# Sprocker Spaniel



## MAB90 (Dec 27, 2010)

Hey all,
Ive just got a 7 week old Sprocker Spaniel pup last week and have a few questions about them.
Ive read a few things about them on the net mainly discussing the size and personalitys they develop between the 2 cross breeds (Springer and Cocker Spaniels). So im just wondering if anyone that owns any on here could tell me abit about their Sprocker? 
Is it true that if the 2 cross breeds are of working background it will be very hyper and active along with being abit more of a challenge to house train? Her mother is a working Springer and her dad is a KC reg Show Cocker. Any experiences with this breed would be great and heres a pic of her, shes lovely and is learning quite quickly for her age


----------



## em_40 (Sep 29, 2010)

I don't understand the 'sprocker' they are from the same dog aren't they?, the smallest of the litter became the cockers and the bigger ones became springers... so the sprocker is undoing the hardwork to seperate the breed. Right?

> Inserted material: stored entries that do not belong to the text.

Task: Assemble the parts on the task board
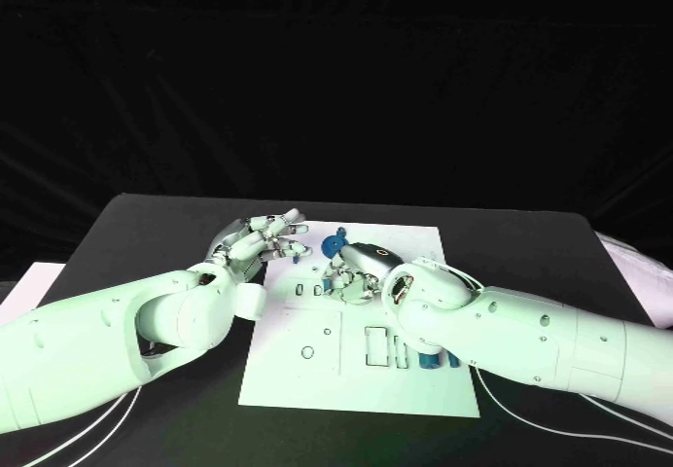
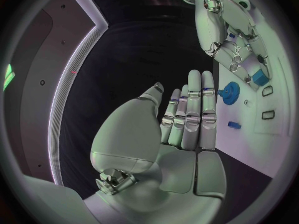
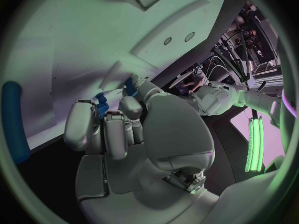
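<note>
Right hand (image 1: 368, 270) grips blue part (image 3: 101, 104) | left hand (image 2: 187, 115) flat, holding nothing | task board (image 1: 330, 379)

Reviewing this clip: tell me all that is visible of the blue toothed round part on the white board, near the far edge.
The blue gear-like round part looks like moulded plastic, a toothed disc with a raised hub at its centre. In the left wrist view it lies flat on the white task board, with bare board around it. In the head view it sits near the board's far edge, just beyond the right hand. The left hand, fingers straight and together, stays beside it without touching. Whether it sits on a peg cannot be told.
</note>
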Controlling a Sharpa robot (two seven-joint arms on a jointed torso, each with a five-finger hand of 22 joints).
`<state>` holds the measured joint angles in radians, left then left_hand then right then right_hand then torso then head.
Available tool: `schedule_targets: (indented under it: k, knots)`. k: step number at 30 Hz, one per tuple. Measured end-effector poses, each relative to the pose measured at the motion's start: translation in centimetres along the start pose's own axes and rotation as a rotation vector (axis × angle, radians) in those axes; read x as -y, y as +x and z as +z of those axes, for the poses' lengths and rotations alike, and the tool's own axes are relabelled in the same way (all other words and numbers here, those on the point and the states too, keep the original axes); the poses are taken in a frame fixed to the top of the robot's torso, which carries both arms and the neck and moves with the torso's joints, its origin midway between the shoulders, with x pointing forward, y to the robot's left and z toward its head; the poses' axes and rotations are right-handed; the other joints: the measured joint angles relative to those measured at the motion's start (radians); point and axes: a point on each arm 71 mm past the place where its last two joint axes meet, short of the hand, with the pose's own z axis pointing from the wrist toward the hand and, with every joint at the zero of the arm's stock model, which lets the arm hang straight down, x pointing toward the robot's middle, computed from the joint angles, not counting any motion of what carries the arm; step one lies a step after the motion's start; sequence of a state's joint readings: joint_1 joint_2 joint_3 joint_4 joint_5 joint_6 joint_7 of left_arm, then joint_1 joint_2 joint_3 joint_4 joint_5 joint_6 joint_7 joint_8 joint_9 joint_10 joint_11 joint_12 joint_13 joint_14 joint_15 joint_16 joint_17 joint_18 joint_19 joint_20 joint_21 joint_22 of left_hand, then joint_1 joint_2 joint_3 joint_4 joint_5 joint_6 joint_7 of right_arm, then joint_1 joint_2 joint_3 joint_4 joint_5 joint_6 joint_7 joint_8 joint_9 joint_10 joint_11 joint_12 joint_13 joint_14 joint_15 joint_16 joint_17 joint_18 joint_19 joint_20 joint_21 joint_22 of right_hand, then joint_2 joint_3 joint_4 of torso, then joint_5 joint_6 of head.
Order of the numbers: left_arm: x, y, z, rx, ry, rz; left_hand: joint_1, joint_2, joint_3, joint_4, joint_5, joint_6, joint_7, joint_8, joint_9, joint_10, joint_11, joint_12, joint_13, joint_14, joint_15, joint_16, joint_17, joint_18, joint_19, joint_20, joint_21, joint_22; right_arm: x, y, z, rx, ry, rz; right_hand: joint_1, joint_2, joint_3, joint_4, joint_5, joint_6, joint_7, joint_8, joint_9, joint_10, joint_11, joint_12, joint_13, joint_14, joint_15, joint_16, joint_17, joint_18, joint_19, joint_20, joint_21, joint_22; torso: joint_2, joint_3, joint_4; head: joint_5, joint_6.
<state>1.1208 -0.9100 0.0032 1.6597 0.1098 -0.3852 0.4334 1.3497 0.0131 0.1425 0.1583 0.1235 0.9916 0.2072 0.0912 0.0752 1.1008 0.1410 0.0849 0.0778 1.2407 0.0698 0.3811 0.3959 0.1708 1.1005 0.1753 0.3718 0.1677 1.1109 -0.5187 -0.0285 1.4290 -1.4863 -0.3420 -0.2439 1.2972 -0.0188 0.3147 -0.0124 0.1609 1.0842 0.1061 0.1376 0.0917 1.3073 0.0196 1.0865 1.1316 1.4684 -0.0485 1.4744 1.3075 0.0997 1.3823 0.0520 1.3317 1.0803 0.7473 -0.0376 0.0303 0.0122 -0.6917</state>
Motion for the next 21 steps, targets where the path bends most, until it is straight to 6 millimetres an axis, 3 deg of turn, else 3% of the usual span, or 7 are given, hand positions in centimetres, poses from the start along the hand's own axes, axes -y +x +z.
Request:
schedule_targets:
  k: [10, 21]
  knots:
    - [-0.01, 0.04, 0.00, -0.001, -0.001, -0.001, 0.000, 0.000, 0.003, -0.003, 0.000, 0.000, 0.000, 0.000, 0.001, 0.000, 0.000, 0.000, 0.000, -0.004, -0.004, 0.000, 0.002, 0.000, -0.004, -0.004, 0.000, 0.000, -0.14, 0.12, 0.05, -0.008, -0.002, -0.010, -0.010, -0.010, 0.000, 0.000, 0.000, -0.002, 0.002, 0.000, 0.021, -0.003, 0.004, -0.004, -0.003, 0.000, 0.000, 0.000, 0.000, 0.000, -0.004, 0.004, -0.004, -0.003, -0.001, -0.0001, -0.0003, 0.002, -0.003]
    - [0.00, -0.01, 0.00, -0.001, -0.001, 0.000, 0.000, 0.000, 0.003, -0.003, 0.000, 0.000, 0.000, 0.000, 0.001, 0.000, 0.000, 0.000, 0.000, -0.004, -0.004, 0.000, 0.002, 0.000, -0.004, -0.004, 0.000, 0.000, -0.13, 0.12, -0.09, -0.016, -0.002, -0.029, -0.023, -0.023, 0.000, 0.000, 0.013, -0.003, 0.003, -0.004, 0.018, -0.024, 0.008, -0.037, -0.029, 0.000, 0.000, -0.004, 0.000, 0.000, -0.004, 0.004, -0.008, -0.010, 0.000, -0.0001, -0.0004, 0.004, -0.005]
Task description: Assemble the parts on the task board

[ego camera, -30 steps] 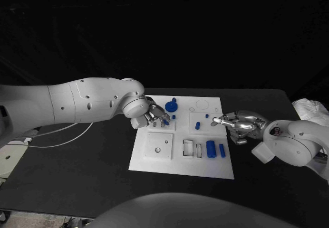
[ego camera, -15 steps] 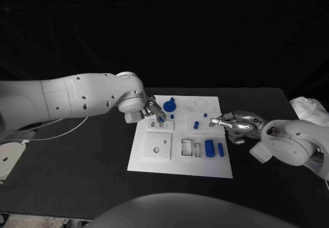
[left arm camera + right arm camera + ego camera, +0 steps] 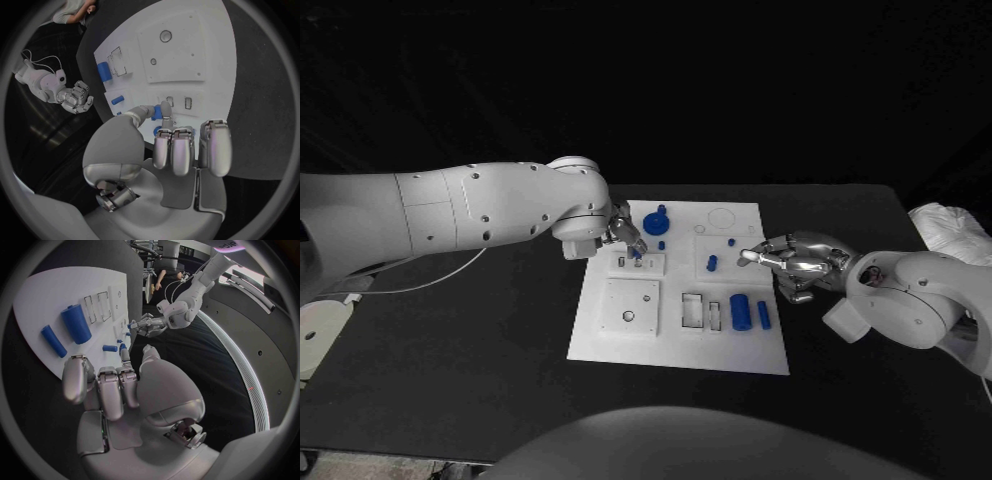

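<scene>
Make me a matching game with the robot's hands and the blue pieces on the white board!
Things:
1. left hand
2. right hand
3. thick blue cylinder
4. task board

States:
A. lies flat beside a thinner blue rod
B. pinches a small blue part
C. white, on the black table
D. holds nothing, at the board's edge

Pairs: 1-B, 2-D, 3-A, 4-C
</scene>
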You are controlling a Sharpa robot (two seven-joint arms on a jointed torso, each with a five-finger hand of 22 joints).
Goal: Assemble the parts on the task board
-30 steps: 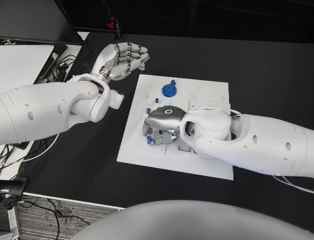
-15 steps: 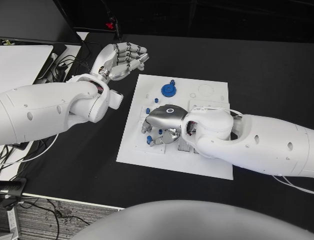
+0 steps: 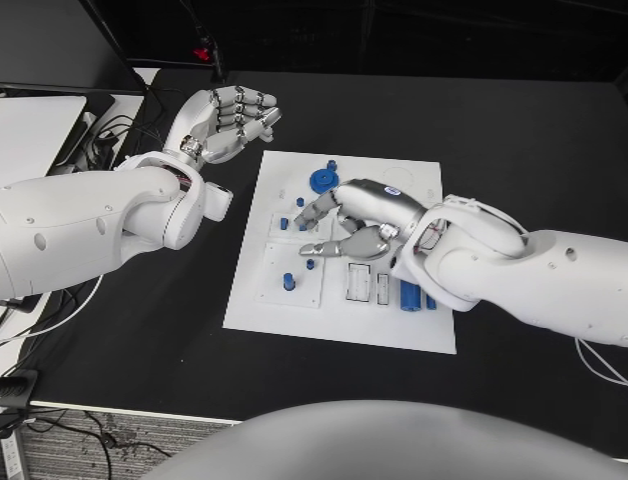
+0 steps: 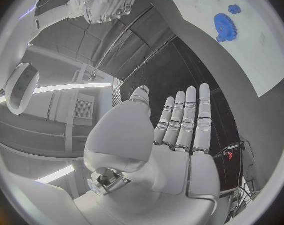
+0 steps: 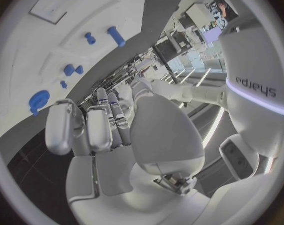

I don't own one sorry... but she is gorgeous :flrt: I would love a working type cocker :2thumb:


----------



## MAB90 (Dec 27, 2010)

em_40 said:


> I don't understand the 'sprocker' they are from the same dog aren't they?, the smallest of the litter became the cockers and the bigger ones became springers... so the sprocker is undoing the hardwork to seperate the breed. Right?
> 
> I don't own one sorry... but she is gorgeous :flrt: I would love a working type cocker :2thumb:


Actually im not quite sure lol I know that theyre both seperate breeds and look similar with a few different looks. Cockers have a longer coat, ears and facial profile from what ive seen but i dont know alot about the breeds apart from they are both top gun dog breeds. She wont be a working dog in the future just a house pet


----------



## bosshogg (Nov 19, 2006)

It is true once you got Cockers and springers in the same litter,then they were gradually became two breeds, as for your little guy to be honest hes going to be a spaniel and everyone knows what spaniels are like! as for size he due to his dad been a show cocker he's prob not going to be a small dog I would say 

(sorry she) 

also she will be intelligent, but that wont mean you get an easy ride, the more intelligent the dog the more trouble she will get in as she will work things out, good training as a pup and not letting her get away with murder as she is cute will help get a well balance dog later


----------



## MAB90 (Dec 27, 2010)

bosshogg said:


> It is true once you got Cockers and springers in the same litter,then they were gradually became two breeds, as for your little guy to be honest hes going to be a spaniel and everyone knows what spaniels are like! as for size he due to his dad been a show cocker he's prob not going to be a small dog I would say
> 
> (sorry she)
> 
> also she will be intelligent, but that wont mean you get an easy ride, the more intelligent the dog the more trouble she will get in as she will work things out, good training as a pup and not letting her get away with murder as she is cute will help get a well balance dog later


Thanks for that!
We were the first to take her out of the litter of 8, there was 4 Black with White ribs just like the Cocker Father and the other 4 were blue roan but the mother is a Liver and White Springer. There was 2 bitches in the Blue Roan colour and she was smaller than the other bitch by quite a differnece. The litter had no runts though and shes fit and healthy! 
Im looking forward to seeing what she comes out like in the next few months, i dont mind wether she looks more like a spinger or more like a cocker, but saying that she might look a mix of the 2. She has a very domed head so im not sure wether that makes a differences at this stage but doesnt the cocker have the domed skull unlike the springer?

Cheers.


----------



## Recluso (Dec 3, 2010)

Whilst not a 'Sprocker' owner, I am a Springer owner. I for one would find it hard to believe that two working lines would mean an excessively hyper dog. I mean, working dogs are bred from 2 working lines 

What you will find, I suspect, is that she'll be a very intelligent little girl. Our boy (working lines) is much too clever for his own good. When people with working breeds speak of hyperactivity, a lot of the time you're merely looking at a dog that isn't using its brain and is thoroughly bored. For these types of dogs, mental stimulation is just as important as physical! When she gets older, you might want to seriously consider agility or obedience, something that gets her thinking.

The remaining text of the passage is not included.